Though widely spoken by millions in the Philippines, Hawaii, California and other parts of the world, the Ilokano language was left behind. It was only a couple of years ago that Ilokano and other major languages in the Philippines found their place in elementary schools because of Mother Tongue-Based Multilingual Education bill in the Philippines.

For decades, the University of Hawaii at Manoa has been teaching Ilokano to undergraduate students. In fact, it’s the first and only university in the world to offer Bachelor of Arts in Ilokano.

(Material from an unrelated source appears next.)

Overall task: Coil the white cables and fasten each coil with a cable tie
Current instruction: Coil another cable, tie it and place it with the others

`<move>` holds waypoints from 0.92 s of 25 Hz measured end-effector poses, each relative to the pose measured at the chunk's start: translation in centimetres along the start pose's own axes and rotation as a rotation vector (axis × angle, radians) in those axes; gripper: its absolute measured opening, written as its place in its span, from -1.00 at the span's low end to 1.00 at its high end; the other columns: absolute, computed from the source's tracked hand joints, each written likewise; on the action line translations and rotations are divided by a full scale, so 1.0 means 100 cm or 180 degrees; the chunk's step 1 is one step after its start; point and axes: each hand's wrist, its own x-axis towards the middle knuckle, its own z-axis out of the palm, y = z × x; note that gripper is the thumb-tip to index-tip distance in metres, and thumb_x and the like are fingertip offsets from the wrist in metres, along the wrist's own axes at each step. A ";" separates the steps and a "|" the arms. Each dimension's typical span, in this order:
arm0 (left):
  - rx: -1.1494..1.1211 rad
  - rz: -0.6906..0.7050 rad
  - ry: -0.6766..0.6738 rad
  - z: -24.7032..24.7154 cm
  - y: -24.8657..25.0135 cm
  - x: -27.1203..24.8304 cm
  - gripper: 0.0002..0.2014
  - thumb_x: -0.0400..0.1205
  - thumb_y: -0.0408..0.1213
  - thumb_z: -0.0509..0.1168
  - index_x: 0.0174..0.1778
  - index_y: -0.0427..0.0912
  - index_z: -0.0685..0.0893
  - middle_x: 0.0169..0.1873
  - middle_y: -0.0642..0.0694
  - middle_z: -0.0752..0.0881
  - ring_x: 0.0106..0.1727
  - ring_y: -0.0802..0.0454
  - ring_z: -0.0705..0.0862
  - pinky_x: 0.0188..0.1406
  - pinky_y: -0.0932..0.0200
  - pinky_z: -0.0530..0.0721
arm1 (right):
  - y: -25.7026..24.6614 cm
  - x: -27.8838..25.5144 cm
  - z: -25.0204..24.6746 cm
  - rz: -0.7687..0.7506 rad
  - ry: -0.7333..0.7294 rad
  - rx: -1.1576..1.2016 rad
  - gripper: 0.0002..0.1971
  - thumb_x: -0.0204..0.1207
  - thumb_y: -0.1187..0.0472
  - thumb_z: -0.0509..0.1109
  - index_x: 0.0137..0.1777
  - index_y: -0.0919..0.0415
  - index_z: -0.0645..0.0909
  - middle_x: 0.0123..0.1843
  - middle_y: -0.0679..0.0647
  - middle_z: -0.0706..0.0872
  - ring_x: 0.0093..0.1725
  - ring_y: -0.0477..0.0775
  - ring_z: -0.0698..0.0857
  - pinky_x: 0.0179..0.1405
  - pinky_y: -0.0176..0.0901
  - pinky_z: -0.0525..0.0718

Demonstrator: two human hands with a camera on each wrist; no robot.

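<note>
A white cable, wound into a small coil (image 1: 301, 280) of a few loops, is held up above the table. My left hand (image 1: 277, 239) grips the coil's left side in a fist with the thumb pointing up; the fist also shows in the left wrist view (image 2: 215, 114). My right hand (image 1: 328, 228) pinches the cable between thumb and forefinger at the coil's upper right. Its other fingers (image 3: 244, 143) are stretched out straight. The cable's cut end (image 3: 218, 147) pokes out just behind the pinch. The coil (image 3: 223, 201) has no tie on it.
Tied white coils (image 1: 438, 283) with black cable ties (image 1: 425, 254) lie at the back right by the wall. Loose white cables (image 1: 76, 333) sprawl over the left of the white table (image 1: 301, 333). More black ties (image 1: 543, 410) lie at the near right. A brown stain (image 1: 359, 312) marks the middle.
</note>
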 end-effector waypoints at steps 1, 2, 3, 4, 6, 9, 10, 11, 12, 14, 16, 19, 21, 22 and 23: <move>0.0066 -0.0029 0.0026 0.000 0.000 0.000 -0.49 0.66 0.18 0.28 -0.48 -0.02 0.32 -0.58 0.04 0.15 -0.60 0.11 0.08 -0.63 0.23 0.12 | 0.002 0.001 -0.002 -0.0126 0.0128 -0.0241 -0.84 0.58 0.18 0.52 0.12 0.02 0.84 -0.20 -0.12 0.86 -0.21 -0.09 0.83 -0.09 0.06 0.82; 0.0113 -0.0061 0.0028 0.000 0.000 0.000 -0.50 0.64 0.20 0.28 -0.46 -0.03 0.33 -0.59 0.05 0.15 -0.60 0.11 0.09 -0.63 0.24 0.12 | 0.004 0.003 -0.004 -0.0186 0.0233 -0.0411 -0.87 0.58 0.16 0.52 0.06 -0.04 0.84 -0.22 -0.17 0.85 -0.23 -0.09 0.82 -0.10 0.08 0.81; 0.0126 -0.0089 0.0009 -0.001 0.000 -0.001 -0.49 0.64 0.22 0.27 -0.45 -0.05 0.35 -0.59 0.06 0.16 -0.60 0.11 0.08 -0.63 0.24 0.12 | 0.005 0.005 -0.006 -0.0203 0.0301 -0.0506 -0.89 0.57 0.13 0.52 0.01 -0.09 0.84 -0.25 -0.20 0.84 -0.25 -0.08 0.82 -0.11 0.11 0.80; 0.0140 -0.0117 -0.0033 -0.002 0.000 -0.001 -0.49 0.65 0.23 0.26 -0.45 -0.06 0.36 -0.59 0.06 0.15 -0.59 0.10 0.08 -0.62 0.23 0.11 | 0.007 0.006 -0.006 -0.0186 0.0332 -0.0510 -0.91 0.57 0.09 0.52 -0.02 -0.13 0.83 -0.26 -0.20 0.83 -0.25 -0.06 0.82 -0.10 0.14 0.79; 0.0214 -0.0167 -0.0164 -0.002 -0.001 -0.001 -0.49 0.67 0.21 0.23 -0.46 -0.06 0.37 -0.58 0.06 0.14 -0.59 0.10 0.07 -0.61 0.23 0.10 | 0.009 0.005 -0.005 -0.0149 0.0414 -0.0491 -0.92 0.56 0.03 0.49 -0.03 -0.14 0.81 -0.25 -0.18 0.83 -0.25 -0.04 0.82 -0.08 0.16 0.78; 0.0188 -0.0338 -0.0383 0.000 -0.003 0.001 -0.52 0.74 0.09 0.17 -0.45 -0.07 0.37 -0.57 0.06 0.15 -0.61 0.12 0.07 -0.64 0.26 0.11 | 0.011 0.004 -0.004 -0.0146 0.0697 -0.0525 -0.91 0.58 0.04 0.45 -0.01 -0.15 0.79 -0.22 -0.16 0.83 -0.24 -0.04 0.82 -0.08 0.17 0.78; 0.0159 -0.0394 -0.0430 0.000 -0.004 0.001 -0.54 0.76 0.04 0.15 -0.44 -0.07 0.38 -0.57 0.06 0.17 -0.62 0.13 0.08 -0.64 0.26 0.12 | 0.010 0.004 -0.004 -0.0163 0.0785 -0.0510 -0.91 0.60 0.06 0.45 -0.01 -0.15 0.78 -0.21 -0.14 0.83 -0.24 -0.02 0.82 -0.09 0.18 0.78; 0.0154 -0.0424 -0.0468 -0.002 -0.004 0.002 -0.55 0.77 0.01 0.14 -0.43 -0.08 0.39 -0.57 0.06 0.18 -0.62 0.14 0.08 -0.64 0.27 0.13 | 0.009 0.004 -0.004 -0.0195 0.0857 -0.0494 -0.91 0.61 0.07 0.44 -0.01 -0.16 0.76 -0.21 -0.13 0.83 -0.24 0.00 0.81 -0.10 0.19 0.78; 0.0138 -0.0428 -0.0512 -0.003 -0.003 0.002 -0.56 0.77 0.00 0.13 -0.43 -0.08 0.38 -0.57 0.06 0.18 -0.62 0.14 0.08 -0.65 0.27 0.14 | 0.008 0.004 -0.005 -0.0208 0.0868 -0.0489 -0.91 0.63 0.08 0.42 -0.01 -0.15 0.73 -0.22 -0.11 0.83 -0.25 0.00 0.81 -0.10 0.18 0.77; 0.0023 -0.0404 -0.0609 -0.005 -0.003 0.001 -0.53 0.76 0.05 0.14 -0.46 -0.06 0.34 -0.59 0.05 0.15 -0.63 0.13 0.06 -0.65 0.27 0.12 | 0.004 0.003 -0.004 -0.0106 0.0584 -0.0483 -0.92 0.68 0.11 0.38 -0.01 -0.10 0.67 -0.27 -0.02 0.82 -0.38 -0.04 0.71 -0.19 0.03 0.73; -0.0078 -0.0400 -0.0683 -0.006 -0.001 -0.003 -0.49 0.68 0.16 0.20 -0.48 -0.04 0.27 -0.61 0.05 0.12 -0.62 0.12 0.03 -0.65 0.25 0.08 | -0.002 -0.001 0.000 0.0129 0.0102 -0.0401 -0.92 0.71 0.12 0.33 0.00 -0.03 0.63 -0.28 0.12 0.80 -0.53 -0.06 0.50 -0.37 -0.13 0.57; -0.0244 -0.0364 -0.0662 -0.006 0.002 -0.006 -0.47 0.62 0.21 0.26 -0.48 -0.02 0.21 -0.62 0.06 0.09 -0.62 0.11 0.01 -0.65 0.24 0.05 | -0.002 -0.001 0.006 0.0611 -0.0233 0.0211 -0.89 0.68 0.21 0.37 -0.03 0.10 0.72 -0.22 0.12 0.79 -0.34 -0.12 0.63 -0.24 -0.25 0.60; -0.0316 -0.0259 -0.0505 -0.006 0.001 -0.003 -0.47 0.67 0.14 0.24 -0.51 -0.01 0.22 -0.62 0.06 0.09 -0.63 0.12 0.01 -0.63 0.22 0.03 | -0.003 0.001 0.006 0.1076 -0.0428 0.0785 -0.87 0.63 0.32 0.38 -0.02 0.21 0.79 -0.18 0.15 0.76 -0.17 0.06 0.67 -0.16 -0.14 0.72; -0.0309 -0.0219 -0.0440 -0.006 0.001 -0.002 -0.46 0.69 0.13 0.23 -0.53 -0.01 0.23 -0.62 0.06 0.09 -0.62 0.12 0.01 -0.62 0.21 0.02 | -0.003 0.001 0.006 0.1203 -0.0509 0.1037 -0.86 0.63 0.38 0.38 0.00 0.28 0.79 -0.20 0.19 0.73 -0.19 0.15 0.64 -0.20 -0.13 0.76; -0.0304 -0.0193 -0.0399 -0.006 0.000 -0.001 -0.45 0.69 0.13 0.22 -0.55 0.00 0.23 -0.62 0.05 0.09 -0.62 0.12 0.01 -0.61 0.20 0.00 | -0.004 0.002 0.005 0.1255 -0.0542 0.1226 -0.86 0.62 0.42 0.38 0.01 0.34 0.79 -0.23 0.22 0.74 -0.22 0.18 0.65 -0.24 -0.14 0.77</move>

This change comes thanks to Aurelio Solver Agcaoili, a prolific writer and lexicographer and currently associate professor and coordinator of U.H. at Manoa’s Ilokano Language and Literature Program. Likewise, due to the efforts of Dr. Agcaoili and his colleagues at Nakem Conferences, Ilokano is now taught in first through third grade in the northern Philippines.

One summer day, when my young adult daughter, now studying to be a school counselor, asked me something about Ilokano grammar, I felt so ashamed and ignorant. I couldn’t answer her question. I thought I was fluent at Ilokano. Man, I was wrong!

I now want to learn — or relearn — my native language. Why? Because I want to be able to say I’m fluent in Ilokano. Language defines who we are as a people. We can’t deny our identity and language is part of our identity.

Octavio Paz (Lozano), a Mexican poet-diplomat and 1990 Nobel Prize winner in literature, once said that language is what makes us human, and “for every language that becomes extinct, an image of man disappears.”

I think I’ll do my part in keeping Ilokano alive by going back to my new Ilokano grammar book now.